EXERCISE AIM
When you reach the line with "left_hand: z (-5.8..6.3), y" in the listing below, transcribe it and each line after it up to and including the line with "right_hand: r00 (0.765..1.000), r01", exactly and with nothing else.

--- SOURCE DATA ---

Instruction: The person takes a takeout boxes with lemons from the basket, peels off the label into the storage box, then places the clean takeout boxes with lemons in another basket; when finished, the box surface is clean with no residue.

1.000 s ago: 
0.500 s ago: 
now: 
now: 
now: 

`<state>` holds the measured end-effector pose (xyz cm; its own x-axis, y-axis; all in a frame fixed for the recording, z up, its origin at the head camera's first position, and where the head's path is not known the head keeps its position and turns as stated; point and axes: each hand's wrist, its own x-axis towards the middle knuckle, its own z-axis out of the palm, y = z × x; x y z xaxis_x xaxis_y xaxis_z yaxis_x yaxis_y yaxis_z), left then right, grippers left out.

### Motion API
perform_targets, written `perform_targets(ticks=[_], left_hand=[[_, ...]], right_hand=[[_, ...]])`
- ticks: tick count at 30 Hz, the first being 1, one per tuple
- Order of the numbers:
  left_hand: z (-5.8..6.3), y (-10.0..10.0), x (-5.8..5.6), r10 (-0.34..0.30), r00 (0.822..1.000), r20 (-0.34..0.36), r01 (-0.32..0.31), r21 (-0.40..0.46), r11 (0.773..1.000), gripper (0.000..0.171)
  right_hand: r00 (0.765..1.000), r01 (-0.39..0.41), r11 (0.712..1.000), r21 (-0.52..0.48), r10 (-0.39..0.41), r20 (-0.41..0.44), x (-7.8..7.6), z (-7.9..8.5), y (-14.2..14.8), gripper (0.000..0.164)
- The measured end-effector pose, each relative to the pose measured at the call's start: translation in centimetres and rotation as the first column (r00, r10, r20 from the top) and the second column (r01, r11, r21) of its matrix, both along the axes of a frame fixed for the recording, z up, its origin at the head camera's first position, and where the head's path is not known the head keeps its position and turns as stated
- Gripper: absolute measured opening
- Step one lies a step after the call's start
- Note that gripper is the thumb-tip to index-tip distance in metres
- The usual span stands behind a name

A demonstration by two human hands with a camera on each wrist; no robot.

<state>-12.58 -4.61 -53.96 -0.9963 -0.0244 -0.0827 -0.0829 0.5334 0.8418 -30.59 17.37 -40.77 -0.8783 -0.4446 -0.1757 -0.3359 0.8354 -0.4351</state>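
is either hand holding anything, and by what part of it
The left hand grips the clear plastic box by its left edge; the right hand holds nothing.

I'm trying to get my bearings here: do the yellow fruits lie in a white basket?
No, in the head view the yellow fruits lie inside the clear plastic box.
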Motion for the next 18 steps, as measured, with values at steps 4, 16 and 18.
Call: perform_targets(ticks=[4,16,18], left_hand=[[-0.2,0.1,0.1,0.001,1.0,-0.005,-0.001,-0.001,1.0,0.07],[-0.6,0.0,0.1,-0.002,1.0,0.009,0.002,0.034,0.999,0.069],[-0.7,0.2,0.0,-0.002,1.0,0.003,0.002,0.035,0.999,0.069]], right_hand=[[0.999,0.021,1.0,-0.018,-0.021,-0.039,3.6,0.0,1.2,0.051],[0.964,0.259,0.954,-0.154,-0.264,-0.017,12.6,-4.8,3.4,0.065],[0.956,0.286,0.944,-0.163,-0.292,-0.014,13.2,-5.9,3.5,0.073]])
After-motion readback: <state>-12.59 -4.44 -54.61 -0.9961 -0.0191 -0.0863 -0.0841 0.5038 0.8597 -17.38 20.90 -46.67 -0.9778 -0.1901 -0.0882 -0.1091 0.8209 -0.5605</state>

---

ANSWER BELOW
  left_hand: z (-5.8..6.3), y (-10.0..10.0), x (-5.8..5.6), r10 (-0.34..0.30), r00 (0.822..1.000), r20 (-0.34..0.36), r01 (-0.32..0.31), r21 (-0.40..0.46), r11 (0.773..1.000), gripper (0.000..0.171)
  right_hand: r00 (0.765..1.000), r01 (-0.39..0.41), r11 (0.712..1.000), r21 (-0.52..0.48), r10 (-0.39..0.41), r20 (-0.41..0.44), x (-7.8..7.6), z (-7.9..8.5), y (-14.2..14.8), gripper (0.000..0.164)

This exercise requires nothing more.